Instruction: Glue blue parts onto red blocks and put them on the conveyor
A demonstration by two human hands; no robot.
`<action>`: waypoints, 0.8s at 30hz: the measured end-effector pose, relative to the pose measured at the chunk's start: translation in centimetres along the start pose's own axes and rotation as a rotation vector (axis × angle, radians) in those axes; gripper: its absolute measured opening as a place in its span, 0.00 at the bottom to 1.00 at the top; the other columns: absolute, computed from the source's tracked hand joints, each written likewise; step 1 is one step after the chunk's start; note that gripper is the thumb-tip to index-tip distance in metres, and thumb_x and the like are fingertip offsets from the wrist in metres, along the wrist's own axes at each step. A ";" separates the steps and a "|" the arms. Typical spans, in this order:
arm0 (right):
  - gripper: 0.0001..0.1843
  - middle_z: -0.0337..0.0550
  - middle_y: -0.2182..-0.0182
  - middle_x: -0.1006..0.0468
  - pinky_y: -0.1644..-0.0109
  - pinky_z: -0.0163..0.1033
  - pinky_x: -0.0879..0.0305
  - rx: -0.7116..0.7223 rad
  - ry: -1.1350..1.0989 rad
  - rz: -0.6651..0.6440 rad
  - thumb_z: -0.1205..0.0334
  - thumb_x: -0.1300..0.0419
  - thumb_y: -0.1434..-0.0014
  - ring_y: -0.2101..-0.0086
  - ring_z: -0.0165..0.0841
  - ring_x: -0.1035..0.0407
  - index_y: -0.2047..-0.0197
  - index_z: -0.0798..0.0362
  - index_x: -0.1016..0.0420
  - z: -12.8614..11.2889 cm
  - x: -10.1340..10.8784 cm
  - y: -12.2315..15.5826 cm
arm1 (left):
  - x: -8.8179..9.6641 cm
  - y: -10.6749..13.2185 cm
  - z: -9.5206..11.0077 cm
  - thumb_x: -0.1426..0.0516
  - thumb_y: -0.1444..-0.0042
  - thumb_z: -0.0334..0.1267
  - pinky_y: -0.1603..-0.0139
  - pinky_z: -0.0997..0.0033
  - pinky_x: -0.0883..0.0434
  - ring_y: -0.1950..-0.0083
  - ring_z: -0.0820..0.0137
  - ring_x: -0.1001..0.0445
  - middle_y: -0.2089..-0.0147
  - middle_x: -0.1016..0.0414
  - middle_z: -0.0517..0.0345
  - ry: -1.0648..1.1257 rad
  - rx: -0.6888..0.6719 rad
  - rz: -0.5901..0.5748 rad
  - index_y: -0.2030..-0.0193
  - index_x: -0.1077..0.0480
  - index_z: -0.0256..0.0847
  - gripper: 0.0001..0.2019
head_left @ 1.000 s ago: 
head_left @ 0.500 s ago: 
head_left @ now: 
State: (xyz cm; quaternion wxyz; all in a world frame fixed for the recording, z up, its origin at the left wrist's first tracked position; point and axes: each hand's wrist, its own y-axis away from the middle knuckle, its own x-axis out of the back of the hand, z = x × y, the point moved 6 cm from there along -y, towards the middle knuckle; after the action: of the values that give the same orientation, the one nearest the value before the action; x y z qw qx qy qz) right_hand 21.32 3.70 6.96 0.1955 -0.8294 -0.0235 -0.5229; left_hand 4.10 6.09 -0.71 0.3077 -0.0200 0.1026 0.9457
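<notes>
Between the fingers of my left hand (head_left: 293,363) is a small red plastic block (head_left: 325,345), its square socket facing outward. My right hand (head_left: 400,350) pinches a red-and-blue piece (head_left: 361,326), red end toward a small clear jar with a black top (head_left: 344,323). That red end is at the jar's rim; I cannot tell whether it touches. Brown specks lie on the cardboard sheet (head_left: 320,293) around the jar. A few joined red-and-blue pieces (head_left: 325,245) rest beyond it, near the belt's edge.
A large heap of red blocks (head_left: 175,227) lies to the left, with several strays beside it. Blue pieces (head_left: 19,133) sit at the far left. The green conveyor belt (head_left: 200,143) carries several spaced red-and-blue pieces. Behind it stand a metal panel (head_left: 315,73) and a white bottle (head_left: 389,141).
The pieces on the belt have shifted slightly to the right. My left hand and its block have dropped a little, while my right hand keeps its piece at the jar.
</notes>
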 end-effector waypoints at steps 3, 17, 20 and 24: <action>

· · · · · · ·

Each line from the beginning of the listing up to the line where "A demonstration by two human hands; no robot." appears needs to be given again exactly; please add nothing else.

• _ANSWER BOX_
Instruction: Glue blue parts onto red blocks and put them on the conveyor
A demonstration by two human hands; no robot.

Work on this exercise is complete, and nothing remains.